> [Instructions to follow]
Write out every record below exactly as given. Leave the pictures out.

> [Source data]
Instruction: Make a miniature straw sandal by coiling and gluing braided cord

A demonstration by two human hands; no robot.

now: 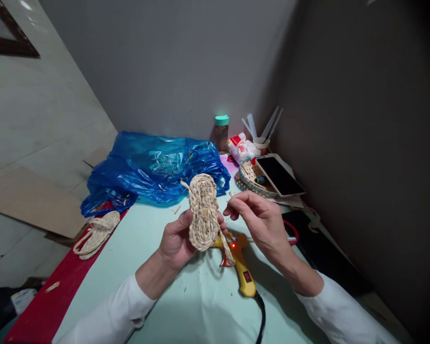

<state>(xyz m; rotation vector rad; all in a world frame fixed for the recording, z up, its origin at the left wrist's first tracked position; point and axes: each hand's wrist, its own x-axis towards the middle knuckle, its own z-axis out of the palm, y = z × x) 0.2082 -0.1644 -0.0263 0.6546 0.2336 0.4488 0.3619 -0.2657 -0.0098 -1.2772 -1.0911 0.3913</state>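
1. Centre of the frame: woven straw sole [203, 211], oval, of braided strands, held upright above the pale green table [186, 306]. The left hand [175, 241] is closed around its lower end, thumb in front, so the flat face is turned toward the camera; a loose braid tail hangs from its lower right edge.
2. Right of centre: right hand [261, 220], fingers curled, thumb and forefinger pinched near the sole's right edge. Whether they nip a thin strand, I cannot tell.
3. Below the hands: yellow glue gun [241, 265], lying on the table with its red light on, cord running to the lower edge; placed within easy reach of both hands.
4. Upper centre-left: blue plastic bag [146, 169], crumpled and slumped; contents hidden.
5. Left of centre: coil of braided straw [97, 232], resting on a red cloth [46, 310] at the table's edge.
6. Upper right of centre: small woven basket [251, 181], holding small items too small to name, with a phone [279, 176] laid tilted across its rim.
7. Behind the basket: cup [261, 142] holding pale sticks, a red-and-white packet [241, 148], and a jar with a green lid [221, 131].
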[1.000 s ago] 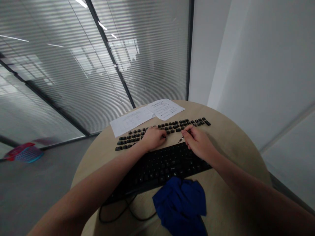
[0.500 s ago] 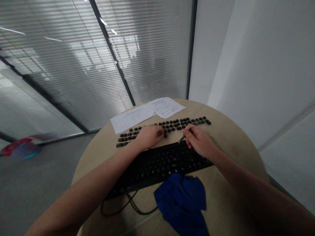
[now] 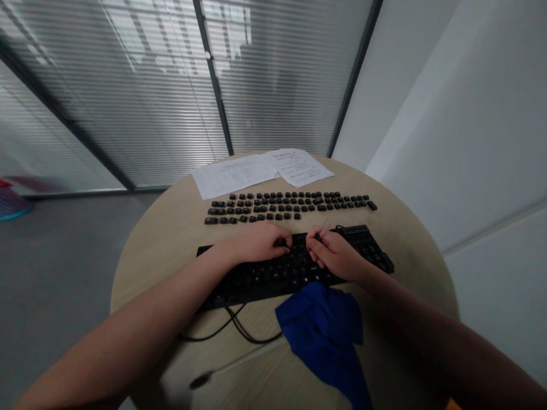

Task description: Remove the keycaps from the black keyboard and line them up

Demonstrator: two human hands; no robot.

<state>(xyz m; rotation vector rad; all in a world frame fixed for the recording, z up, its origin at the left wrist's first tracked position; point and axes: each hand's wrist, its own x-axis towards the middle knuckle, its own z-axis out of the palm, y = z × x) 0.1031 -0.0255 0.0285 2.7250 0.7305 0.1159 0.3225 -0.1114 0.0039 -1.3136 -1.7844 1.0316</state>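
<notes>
A black keyboard [image 3: 256, 287] lies across the round table below both hands. My left hand [image 3: 262, 242] is over its upper middle, thumb and forefinger pinched close to the keys; whatever is between them is hidden. Just to the right, my right hand [image 3: 333, 253] is closed around a thin tool with fine wires [image 3: 325, 223] sticking up, which looks like a wire keycap puller. Beyond the keyboard, loose black keycaps [image 3: 280, 208] lie in several rows.
Printed paper sheets [image 3: 239, 175] lie at the far side of the table [image 3: 162, 239]. A crumpled blue cloth [image 3: 320, 319] and a looped black cable [image 3: 252, 339] are at the near side. A basket [image 3: 12, 204] stands on the floor at left. Walls and blinds enclose the table.
My left hand has come back from the keycap rows to the keyboard. My right hand has shifted toward it, the tool's wires now pointing up. The view has tilted downward.
</notes>
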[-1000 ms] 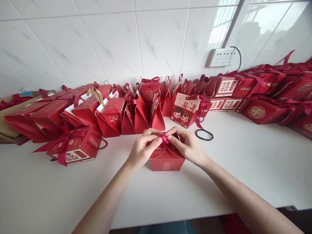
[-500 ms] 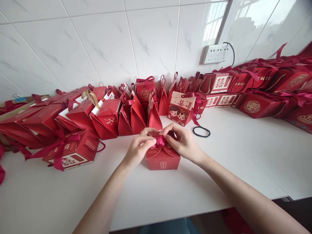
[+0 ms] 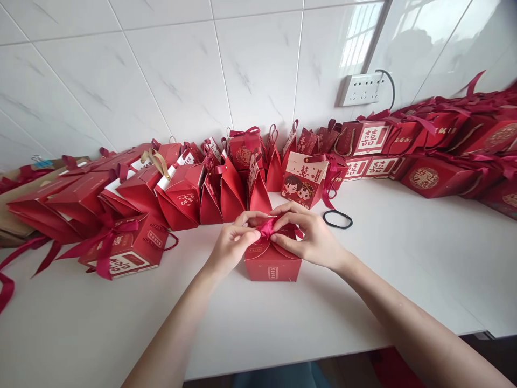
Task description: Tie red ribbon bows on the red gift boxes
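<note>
A red gift box (image 3: pixel 273 268) with curved top flaps stands upright on the white table in front of me. On its top is a crimson ribbon (image 3: pixel 267 229), bunched into a knot or bow. My left hand (image 3: pixel 233 240) pinches the ribbon from the left, thumb and fingers at its edge. From the right, my right hand (image 3: pixel 306 235) holds the ribbon between thumb and fingertips. The fingers hide the back of the box's top and part of the ribbon.
Rows of red gift boxes (image 3: pixel 184 195) line the tiled wall, with more stacked at right (image 3: pixel 424 178). A ribboned box (image 3: pixel 133 245) lies at left. A black elastic loop (image 3: pixel 337 219) and a cartoon-printed box (image 3: pixel 302 180) sit beyond my right hand. A power strip (image 3: pixel 361 89) is on the wall.
My right fingers have opened out slightly around the ribbon, so more of the knot shows. The whole view has shifted a little; the box stays in place on the table.
</note>
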Action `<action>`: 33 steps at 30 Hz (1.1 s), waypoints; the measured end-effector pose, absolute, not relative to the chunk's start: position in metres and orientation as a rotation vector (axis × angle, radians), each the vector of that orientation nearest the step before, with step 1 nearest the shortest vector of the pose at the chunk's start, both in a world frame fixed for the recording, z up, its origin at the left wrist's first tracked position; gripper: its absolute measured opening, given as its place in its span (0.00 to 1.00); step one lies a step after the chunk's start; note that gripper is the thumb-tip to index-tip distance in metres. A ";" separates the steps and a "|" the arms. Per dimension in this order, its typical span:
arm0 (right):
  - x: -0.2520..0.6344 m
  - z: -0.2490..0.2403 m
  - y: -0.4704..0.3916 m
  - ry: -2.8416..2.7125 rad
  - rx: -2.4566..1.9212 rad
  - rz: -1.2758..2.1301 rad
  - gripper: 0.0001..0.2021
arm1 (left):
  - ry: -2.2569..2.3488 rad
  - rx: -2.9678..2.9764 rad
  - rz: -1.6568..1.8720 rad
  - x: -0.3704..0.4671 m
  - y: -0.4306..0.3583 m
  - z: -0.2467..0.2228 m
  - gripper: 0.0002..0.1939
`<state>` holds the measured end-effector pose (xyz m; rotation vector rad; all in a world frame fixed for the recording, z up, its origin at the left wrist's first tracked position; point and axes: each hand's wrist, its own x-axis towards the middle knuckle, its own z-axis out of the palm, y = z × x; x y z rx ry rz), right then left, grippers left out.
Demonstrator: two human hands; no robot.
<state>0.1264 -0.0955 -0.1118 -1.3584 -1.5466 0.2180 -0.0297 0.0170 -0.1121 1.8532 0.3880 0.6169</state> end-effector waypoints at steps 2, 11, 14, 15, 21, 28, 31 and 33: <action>0.127 -0.113 -0.094 -1.538 -1.340 0.232 0.02 | 0.368 1.873 0.617 -0.029 0.016 -0.112 0.16; 0.130 -0.115 -0.094 -1.510 -1.370 0.295 0.05 | 0.373 1.812 0.637 -0.029 0.017 -0.114 0.15; 0.134 -0.112 -0.095 -1.570 -1.366 0.315 0.06 | 0.390 1.788 0.694 -0.030 0.017 -0.114 0.13; 0.135 -0.111 -0.096 -1.594 -1.364 0.327 0.07 | 0.397 1.799 0.717 -0.030 0.017 -0.114 0.13; 0.137 -0.105 -0.101 -1.649 -1.365 0.502 0.10 | 0.430 1.895 0.826 -0.033 0.020 -0.110 0.08; 0.136 -0.101 -0.104 -1.497 -1.248 0.719 0.09 | 0.431 1.946 0.885 -0.039 0.024 -0.108 0.07; 0.138 -0.102 -0.104 -1.486 -1.215 0.725 0.09 | 0.400 1.971 0.881 -0.040 0.026 -0.108 0.07; 0.140 -0.101 -0.103 -1.502 -1.221 0.717 0.09 | 0.378 2.000 0.880 -0.042 0.029 -0.108 0.07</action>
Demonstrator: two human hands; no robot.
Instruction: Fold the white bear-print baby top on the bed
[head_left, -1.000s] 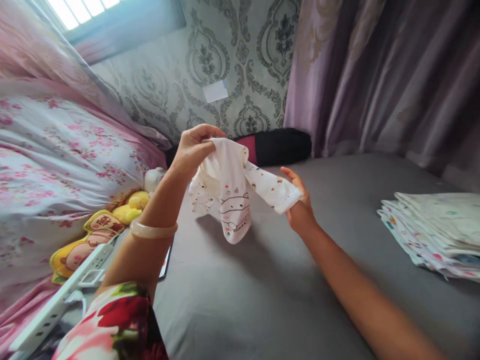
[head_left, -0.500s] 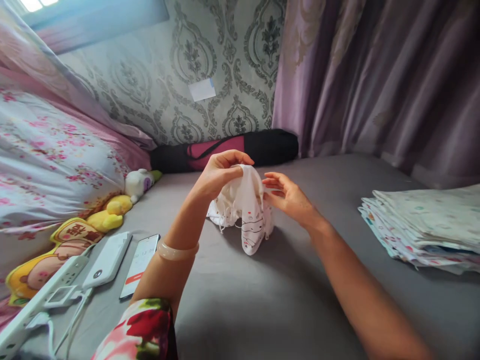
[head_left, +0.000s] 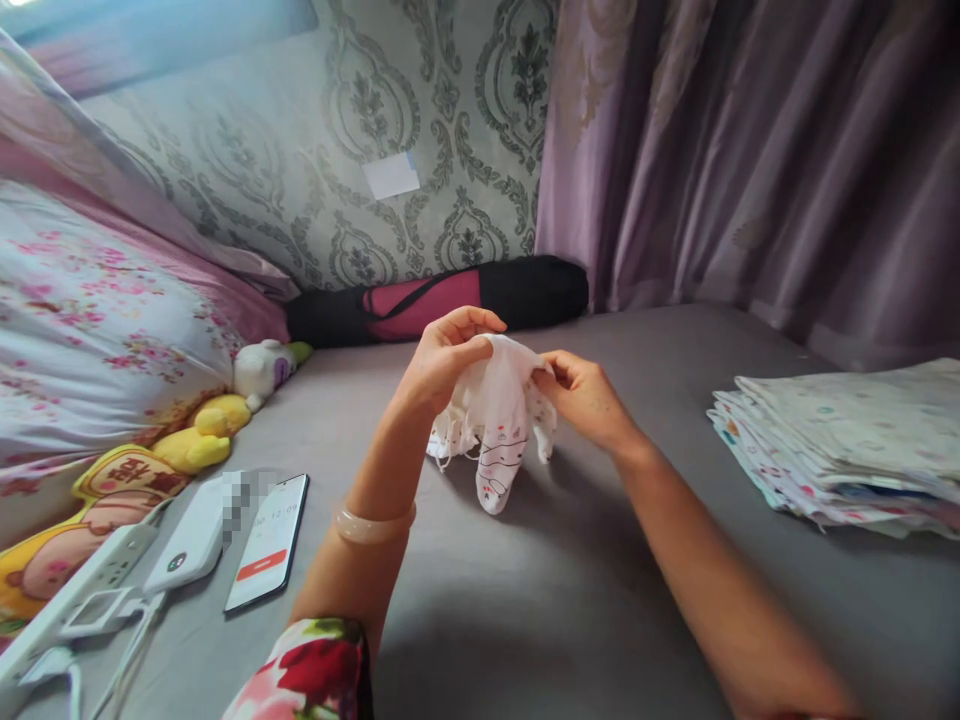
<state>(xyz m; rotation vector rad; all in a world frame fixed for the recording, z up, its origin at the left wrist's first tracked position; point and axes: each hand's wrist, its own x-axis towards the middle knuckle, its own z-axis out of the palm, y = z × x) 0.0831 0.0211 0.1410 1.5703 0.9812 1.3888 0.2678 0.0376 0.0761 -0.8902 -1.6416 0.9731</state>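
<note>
Head view: left hand (head_left: 442,368) and right hand (head_left: 586,398) pinching cartoon-print baby top (head_left: 504,405), hanging unfolded; folded cloth stack (head_left: 847,435) lying right of it.

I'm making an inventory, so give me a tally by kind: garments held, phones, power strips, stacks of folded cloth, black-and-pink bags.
White garment: 1
Phone: 1
Power strip: 1
Stack of folded cloth: 1
Black-and-pink bag: 1
Total: 5
</note>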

> [Your solution]
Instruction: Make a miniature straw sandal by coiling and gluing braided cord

A demonstration by two human hands; no robot.

now: 

<state>(xyz m; rotation vector rad; all in a world frame fixed for the recording, z up, its origin at the left wrist's first tracked position; point and axes: each hand's wrist, its own x-axis towards the middle knuckle, its own z-axis out of the palm, y = z × x) 0.2082 -0.1644 -0.0263 0.6546 0.2336 0.4488 0.3619 -0.2657 -0.0098 -1.2772 -1.0911 0.3913</state>
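1. Centre of the frame: woven straw sole [203, 211], oval, of braided strands, held upright above the pale green table [186, 306]. The left hand [175, 241] is closed around its lower end, thumb in front, so the flat face is turned toward the camera; a loose braid tail hangs from its lower right edge.
2. Right of centre: right hand [261, 220], fingers curled, thumb and forefinger pinched near the sole's right edge. Whether they nip a thin strand, I cannot tell.
3. Below the hands: yellow glue gun [241, 265], lying on the table with its red light on, cord running to the lower edge; placed within easy reach of both hands.
4. Upper centre-left: blue plastic bag [146, 169], crumpled and slumped; contents hidden.
5. Left of centre: coil of braided straw [97, 232], resting on a red cloth [46, 310] at the table's edge.
6. Upper right of centre: small woven basket [251, 181], holding small items too small to name, with a phone [279, 176] laid tilted across its rim.
7. Behind the basket: cup [261, 142] holding pale sticks, a red-and-white packet [241, 148], and a jar with a green lid [221, 131].
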[1.000 s ago] 
[0.500 s ago] 
[now] 

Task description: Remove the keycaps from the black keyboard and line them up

Demonstrator: two human hands; no robot.

<state>(xyz m; rotation vector rad; all in a world frame fixed for the recording, z up, its origin at the left wrist's first tracked position; point and axes: each hand's wrist, its own x-axis towards the middle knuckle, its own z-axis out of the palm, y = z × x) 0.1031 -0.0255 0.0285 2.7250 0.7305 0.1159 0.3225 -0.1114 0.0039 -1.3136 -1.7844 1.0316</state>
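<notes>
A black keyboard [image 3: 256, 287] lies across the round table below both hands. My left hand [image 3: 262, 242] is over its upper middle, thumb and forefinger pinched close to the keys; whatever is between them is hidden. Just to the right, my right hand [image 3: 333, 253] is closed around a thin tool with fine wires [image 3: 325, 223] sticking up, which looks like a wire keycap puller. Beyond the keyboard, loose black keycaps [image 3: 280, 208] lie in several rows.
Printed paper sheets [image 3: 239, 175] lie at the far side of the table [image 3: 162, 239]. A crumpled blue cloth [image 3: 320, 319] and a looped black cable [image 3: 252, 339] are at the near side. A basket [image 3: 12, 204] stands on the floor at left. Walls and blinds enclose the table.
My left hand has come back from the keycap rows to the keyboard. My right hand has shifted toward it, the tool's wires now pointing up. The view has tilted downward.
</notes>
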[-1000 ms] 
[-500 ms] 
[+0 ms] 
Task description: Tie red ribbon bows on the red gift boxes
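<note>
A red gift box (image 3: pixel 273 268) with curved top flaps stands upright on the white table in front of me. On its top is a crimson ribbon (image 3: pixel 267 229), bunched into a knot or bow. My left hand (image 3: pixel 233 240) pinches the ribbon from the left, thumb and fingers at its edge. From the right, my right hand (image 3: pixel 306 235) holds the ribbon between thumb and fingertips. The fingers hide the back of the box's top and part of the ribbon.
Rows of red gift boxes (image 3: pixel 184 195) line the tiled wall, with more stacked at right (image 3: pixel 424 178). A ribboned box (image 3: pixel 133 245) lies at left. A black elastic loop (image 3: pixel 337 219) and a cartoon-printed box (image 3: pixel 302 180) sit beyond my right hand. A power strip (image 3: pixel 361 89) is on the wall.
My right fingers have opened out slightly around the ribbon, so more of the knot shows. The whole view has shifted a little; the box stays in place on the table.
</note>
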Action `<action>`: 33 steps at 30 Hz (1.1 s), waypoints; the measured end-effector pose, absolute, not relative to the chunk's start: position in metres and orientation as a rotation vector (axis × angle, radians), each the vector of that orientation nearest the step before, with step 1 nearest the shortest vector of the pose at the chunk's start, both in a world frame fixed for the recording, z up, its origin at the left wrist's first tracked position; gripper: its absolute measured opening, given as its place in its span (0.00 to 1.00); step one lies a step after the chunk's start; note that gripper is the thumb-tip to index-tip distance in metres. A ";" separates the steps and a "|" the arms. Per dimension in this order, its typical span:
arm0 (right):
  - x: -0.2520..0.6344 m
  - z: -0.2490..0.2403 m
  - y: -0.4704..0.3916 m
  - ry: -2.8416..2.7125 rad
  - rx: -2.4566..1.9212 rad
  - rz: -1.2758..2.1301 rad
  - gripper: 0.0001..0.2021
arm1 (left):
  - ry: -2.2569..2.3488 rad
  - rx: -2.9678..2.9764 rad
  - rz: -1.6568..1.8720 rad
  - x: -0.3704..0.4671 m
  - y: -0.4306..0.3583 m
  - z: -0.2467..0.2228 m
  - gripper: 0.0002..0.1939
`<state>` holds the measured end-effector pose (xyz m; rotation vector rad; all in a world frame fixed for the recording, z up, its origin at the left wrist's first tracked position; point and axes: each hand's wrist, its own x-axis towards the middle knuckle, its own z-axis out of the palm, y = z × x; x y z rx ry rz), right then left, grippers left out.
Demonstrator: two human hands; no robot.
<state>0.1264 -0.0955 -0.1118 -1.3584 -1.5466 0.2180 -0.0297 0.0170 -0.1121 1.8532 0.3880 0.6169</state> end-effector waypoints at steps 2, 11, 14, 15, 21, 28, 31 and 33: <action>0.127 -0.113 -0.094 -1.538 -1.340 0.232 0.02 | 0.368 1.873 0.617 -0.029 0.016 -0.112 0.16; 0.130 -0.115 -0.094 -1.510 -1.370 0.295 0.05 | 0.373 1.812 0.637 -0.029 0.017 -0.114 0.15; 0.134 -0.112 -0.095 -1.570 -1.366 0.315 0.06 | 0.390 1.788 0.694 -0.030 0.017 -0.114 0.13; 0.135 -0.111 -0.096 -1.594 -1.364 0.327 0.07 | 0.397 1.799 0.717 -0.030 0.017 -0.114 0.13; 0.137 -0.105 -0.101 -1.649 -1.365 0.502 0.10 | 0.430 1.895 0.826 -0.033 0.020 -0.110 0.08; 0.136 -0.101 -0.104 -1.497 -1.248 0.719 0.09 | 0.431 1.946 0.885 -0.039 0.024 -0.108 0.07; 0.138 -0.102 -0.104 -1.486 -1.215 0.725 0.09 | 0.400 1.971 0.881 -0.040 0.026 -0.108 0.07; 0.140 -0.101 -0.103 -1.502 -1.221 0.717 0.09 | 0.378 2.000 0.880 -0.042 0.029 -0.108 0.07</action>
Demonstrator: two human hands; no robot.
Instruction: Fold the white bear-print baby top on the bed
[head_left, -1.000s] 
[head_left, -0.500s] 
[head_left, +0.000s] 
<state>(xyz m; rotation vector rad; all in a world frame fixed for the recording, z up, its origin at the left wrist's first tracked position; point and axes: each hand's wrist, its own x-axis towards the middle knuckle, its own z-axis out of the palm, y = z × x) 0.0831 0.0211 0.1410 1.5703 0.9812 1.3888 0.2678 0.0376 0.0761 -0.8902 -1.6416 0.9731</state>
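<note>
Head view: left hand (head_left: 442,368) and right hand (head_left: 586,398) pinching cartoon-print baby top (head_left: 504,405), hanging unfolded; folded cloth stack (head_left: 847,435) lying right of it.

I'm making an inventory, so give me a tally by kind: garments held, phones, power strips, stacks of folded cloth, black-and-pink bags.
White garment: 1
Phone: 1
Power strip: 1
Stack of folded cloth: 1
Black-and-pink bag: 1
Total: 5
</note>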

The exercise has been completed.